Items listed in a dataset
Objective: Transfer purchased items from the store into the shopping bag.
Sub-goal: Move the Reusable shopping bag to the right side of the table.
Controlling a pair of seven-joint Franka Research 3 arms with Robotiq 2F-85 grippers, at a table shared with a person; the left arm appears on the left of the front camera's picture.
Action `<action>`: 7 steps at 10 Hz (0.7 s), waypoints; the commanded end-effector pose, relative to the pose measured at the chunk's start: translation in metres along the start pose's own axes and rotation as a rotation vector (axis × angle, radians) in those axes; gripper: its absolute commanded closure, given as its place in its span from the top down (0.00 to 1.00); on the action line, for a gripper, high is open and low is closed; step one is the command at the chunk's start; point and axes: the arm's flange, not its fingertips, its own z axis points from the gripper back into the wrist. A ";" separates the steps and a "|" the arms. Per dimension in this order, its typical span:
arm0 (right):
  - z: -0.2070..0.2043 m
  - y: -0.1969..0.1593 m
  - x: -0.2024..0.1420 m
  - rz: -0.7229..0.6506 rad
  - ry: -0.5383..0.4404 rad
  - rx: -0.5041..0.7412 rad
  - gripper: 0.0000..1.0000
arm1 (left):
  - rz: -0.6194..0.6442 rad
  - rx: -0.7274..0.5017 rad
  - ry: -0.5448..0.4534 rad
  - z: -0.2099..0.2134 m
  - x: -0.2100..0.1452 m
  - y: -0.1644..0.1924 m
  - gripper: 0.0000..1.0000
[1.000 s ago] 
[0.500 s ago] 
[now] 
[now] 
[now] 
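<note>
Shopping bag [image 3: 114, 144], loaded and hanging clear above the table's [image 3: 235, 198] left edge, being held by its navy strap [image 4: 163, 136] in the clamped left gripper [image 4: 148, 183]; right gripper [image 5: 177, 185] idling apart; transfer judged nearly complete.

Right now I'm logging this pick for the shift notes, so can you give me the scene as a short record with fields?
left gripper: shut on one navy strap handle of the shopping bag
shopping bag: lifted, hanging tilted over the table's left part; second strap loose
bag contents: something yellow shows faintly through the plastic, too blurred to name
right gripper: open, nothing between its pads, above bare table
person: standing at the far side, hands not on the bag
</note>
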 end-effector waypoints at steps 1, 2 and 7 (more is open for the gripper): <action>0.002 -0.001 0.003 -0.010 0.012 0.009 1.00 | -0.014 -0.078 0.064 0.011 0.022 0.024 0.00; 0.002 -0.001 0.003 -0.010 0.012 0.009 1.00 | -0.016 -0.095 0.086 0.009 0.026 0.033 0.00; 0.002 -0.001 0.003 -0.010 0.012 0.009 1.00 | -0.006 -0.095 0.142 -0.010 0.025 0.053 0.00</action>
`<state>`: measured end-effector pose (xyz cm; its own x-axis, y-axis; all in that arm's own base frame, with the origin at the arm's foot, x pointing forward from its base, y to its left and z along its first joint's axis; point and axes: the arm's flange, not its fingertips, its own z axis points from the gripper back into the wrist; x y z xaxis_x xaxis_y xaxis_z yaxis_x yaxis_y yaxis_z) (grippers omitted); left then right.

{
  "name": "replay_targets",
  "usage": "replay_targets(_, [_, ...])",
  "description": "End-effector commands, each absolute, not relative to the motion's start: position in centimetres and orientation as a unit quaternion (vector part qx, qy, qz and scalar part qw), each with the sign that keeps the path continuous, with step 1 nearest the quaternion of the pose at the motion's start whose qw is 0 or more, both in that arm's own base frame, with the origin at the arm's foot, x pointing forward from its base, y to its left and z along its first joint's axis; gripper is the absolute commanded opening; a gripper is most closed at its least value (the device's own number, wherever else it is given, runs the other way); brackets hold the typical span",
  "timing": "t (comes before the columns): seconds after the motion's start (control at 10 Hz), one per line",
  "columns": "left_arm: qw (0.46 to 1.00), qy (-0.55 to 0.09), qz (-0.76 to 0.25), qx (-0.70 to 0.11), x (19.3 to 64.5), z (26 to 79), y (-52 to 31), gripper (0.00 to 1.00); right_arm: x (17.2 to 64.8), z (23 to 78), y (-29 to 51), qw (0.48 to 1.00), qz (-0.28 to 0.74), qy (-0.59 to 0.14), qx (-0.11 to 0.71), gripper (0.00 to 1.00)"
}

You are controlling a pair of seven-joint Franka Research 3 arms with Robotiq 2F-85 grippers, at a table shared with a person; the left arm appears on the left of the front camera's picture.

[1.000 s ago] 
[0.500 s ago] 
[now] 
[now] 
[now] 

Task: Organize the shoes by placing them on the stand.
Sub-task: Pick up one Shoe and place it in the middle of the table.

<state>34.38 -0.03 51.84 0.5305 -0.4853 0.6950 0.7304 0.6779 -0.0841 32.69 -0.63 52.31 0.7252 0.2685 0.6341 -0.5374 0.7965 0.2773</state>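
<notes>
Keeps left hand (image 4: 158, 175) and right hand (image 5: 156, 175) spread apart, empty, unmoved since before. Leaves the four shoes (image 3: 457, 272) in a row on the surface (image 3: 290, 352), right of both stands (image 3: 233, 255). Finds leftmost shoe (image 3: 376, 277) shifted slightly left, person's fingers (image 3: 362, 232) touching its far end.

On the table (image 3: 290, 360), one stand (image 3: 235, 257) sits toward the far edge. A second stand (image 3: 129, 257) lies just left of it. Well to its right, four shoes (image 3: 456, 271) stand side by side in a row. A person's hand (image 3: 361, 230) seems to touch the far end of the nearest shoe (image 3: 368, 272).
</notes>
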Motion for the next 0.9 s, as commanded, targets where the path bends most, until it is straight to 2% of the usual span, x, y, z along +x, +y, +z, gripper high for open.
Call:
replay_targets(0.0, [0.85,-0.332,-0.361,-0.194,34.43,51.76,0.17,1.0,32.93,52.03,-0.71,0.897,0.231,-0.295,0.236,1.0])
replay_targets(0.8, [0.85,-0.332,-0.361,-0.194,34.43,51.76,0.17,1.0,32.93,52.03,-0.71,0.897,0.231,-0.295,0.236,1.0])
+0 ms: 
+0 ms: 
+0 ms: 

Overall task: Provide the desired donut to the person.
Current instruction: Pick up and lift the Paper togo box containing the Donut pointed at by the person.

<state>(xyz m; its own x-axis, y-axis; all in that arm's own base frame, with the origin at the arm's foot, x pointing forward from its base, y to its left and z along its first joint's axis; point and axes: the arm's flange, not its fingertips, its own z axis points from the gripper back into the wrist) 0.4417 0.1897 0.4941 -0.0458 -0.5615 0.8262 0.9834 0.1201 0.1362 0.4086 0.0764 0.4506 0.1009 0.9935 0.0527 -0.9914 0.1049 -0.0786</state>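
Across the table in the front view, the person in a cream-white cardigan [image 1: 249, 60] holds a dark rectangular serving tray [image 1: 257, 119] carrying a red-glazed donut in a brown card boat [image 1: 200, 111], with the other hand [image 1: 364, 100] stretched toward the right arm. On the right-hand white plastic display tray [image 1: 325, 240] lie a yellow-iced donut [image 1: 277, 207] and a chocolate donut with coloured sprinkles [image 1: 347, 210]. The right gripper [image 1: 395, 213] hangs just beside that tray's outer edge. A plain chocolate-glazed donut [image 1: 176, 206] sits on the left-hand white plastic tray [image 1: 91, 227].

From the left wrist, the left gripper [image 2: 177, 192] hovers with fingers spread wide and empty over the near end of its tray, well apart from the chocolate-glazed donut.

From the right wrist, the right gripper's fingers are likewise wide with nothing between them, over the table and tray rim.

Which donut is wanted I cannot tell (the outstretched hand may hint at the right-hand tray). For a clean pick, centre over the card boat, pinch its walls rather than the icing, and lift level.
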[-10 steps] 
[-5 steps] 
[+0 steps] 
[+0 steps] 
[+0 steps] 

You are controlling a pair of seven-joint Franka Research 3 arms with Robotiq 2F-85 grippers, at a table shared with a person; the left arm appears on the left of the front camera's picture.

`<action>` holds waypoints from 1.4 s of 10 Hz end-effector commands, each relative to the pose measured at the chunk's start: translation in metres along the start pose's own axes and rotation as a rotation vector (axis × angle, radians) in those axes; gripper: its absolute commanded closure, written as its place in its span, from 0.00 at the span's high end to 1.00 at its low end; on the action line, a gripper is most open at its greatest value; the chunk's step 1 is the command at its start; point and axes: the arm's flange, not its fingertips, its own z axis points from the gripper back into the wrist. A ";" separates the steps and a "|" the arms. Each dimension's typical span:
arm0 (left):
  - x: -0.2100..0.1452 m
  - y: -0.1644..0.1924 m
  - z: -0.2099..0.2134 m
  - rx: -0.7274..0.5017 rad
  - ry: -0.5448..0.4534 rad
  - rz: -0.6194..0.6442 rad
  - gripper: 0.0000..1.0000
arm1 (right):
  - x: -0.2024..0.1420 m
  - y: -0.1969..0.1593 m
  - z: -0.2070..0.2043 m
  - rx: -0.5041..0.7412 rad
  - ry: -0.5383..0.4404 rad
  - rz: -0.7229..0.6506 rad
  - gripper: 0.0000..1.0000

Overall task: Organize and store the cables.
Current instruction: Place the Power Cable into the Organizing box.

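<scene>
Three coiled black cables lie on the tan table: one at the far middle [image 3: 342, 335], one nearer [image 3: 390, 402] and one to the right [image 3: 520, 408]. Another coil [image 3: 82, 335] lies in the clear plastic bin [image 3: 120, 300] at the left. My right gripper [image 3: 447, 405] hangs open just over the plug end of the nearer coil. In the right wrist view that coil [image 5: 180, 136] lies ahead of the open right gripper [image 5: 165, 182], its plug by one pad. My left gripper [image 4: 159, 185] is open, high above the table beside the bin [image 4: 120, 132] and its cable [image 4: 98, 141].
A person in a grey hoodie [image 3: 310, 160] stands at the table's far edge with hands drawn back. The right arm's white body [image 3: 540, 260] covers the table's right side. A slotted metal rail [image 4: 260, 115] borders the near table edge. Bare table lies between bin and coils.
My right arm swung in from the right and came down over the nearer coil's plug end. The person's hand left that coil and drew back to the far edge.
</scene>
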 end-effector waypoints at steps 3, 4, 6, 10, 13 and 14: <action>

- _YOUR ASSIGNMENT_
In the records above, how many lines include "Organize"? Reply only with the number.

- _FINAL ANSWER_
2